When you’re diagnosed with prostate cancer, you’re usually offered three options: monitor the cancer to see if it progresses, elect to have your prostate surgically removed, or elect to have the cancer treated with radiation therapy. Radiation is also used after surgery or in the event that the cancer comes back after that initial treatment.

Most of you are familiar with radiation therapy for prostate cancer—how it works, potential side effects, and special considerations. Even if you have not had radiation, chances are you’ve got a friend of relative who has.

This month, however, we’re delving into less often discussed aspects of radiation therapy: the role genomics will play in radiation therapy, why we might consider combining radiation with immunotherapy, the impact imaging has on radiation therapy, and the role radiopharmaceuticals play.

Dr. Robert Bristow of the University of Manchester gives us a sweeping overview of precision radiation therapy—from functional imaging to genomics—as well as a run-down of molecularly-targeted agents.

Dr. Charles Drake of the New York- Presbyterian/Columbia University Medical Center discusses radiation therapy and the elusive but intriguing abscopal effect.

Dr. William Hall of the Medical College of Wisconsin talks to us about the precision radiotherapy movement and how it will revolutionize patient care.

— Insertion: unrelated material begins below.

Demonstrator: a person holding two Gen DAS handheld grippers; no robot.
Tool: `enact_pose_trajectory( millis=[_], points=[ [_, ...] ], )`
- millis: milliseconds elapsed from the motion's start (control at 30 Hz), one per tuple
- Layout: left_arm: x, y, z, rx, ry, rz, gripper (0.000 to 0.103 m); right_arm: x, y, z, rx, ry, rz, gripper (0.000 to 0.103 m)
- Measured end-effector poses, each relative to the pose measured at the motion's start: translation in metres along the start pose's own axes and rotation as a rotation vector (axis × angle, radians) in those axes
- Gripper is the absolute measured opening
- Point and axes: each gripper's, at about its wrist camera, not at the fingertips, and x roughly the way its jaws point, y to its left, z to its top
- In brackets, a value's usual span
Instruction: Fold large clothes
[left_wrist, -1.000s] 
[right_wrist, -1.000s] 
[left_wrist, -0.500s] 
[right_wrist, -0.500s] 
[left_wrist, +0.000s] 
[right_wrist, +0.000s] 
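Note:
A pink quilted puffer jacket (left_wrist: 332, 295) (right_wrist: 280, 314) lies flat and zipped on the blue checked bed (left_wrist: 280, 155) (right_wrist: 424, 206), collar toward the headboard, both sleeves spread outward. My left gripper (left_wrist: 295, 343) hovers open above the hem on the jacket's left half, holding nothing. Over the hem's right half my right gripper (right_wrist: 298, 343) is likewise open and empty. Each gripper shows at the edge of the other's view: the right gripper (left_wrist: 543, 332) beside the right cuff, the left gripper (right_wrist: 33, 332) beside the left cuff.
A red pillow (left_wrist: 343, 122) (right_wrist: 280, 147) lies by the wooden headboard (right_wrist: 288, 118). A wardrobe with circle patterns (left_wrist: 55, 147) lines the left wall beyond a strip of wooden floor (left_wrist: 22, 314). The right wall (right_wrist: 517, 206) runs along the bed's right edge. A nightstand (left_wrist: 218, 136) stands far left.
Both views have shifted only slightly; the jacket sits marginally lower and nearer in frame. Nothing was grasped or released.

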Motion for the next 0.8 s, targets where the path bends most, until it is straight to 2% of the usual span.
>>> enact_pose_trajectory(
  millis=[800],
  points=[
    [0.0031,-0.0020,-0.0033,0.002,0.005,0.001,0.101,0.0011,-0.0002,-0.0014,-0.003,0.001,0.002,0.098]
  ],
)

Dr. Daniel Spratt of the University of Michigan Health System talks abouta clinical trial he’s working on with Dr. Felix Feng from the University of California, San Francisco (UCSF) that uses genomics to determine which patients will receive a combination of radiation therapy and Erleada (apalutamide) and which will get a placebo.

From Dr. Ralph Weischelbaum of the University of Chicago we hear about the thinking behind combining radiation therapy with immunotherapeutic agents—with a cautionary note.

Dr. Johannes Czernin from the University of California, Los Angeles (UCLA) talks about a clinical trial he’s running on a radiopharmaceuticalagent—a PSMA targeted lutetium-177. He is looking for patients to join, so if you think you might be a fit, please reach out to him at the email address included at the end of his conversation.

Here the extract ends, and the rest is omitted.